Total revenues in the most recent report increased by 5% year over year, which can be improved upon, but still good nonetheless. Where I believe it can improve on sales with Tyvaso is if it can ultimately obtain FDA approval for this drug for the treatment of patients with idiopathic pulmonary fibrosis (IPF). It is a large multi billion-dollar market and there are only a few drugs approved for this indication. While these drugs do okay for these patients, they appear to slightly slow the decline of IPF, but not actually target the underlying cause. What United intends to do is advance the TETON program, that is deploying two studies which will look at the potential for Tyvaso to become a possible disease-modifying drug for IPF.

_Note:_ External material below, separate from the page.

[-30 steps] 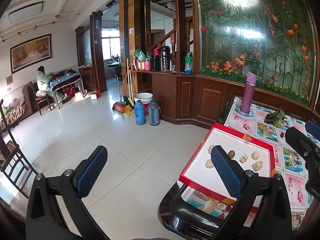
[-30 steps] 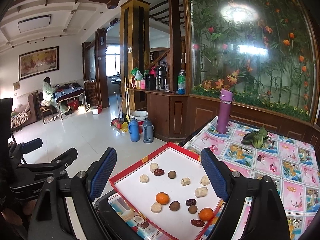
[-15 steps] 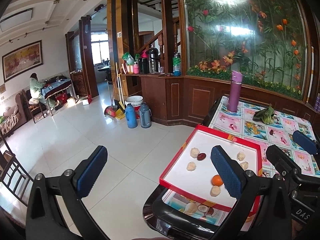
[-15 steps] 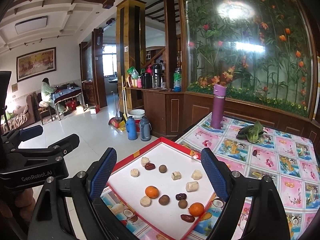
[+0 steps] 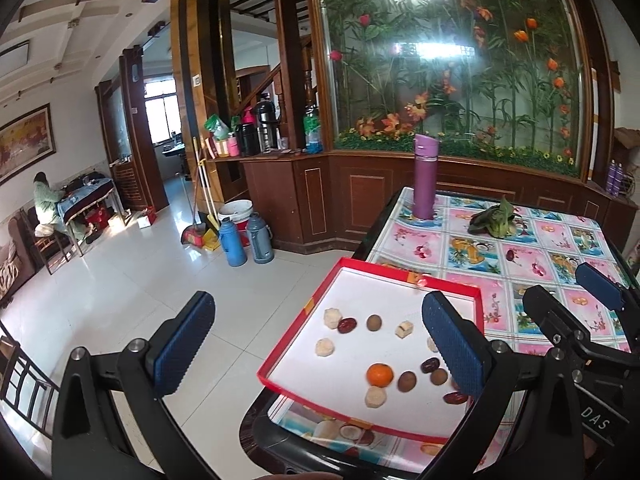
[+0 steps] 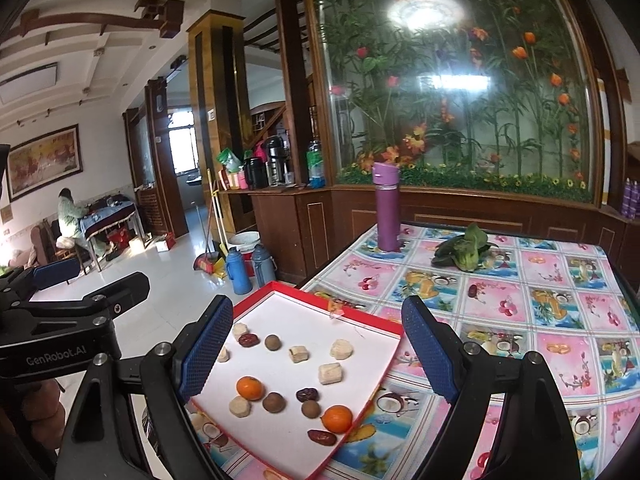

While a major undertaking, I believe it could be a huge payoff if it succeeds. It has already initiated one phase 3 study known as TETON 1 and hopes to soon initiate the other phase 3 study TETON 2 soon enough. The point being that it hopes it can expand on the Tyvaso label to include IPF as well. It even has the ability to advance an oral drug known as Ralinepag for the treatment of patients with pulmonary arterial hypertension (PAH). There are two phase 3 studies which are being advanced for this indication which are ADVANCED CAPACITY and ADVANCED OUTCOMES.

I believe that this already a great long-term biotech to own because it is already generating revenues with the sale of Tyvaso for a few indications. The ability to possibly expand to the IPF market would be huge for the company, its investors and especially patients who desperately need a new treatment option for IPF.

Potential Label Expansion Of Tyvaso For The Treatment Of Patients With Idiopathic Pulmonary Fibrosis

The main reason why I believe it is important to look at United Therapeutics Corporation all has to do with the ability to expand the label of Tyvaso to treat patients with IPF. Idiopathic pulmonary fibrosis (IPF) is a chronic lung disease which progresses rapidly. The main issue is that it causes scar tissue to build up in the lungs, which in turn makes it hard for oxygen to reach the bloodstream in a proper manner. The term "idiopathic" means it is not known what causes the pulmonary fibrosis to occur. Thus, the name idiopathic pulmonary fibrosis. This disease typically effects the older aged population and comes with some horrible symptoms. Such symptoms that can be found with this disease are:

  • Lung cancer
  • Blood clots occurring in the lungs
  • High blood pressure evolving
  • Pneumonia.

It is a very large market opportunity to go after, should United Therapeutics succeed in the phase 3 TETON program using Tyvaso. It is expected that the global idiopathic pulmonary fibrosis market could reach $5.32 billion by 2028. This is a large multi-billion dollar market for sure and that's not all. It is a huge unmet medical need, where new treatment options are desperately needed. Why do I state this? That's because the two approved drugs which are now used to treat IPF are OFEV (nintedanib) from Boehringer Ingelheim and Esbriet (pirfenidone) from Genentech subsidiary of Roche (OTCQX:RHHBY, OTCQX:RHHBF).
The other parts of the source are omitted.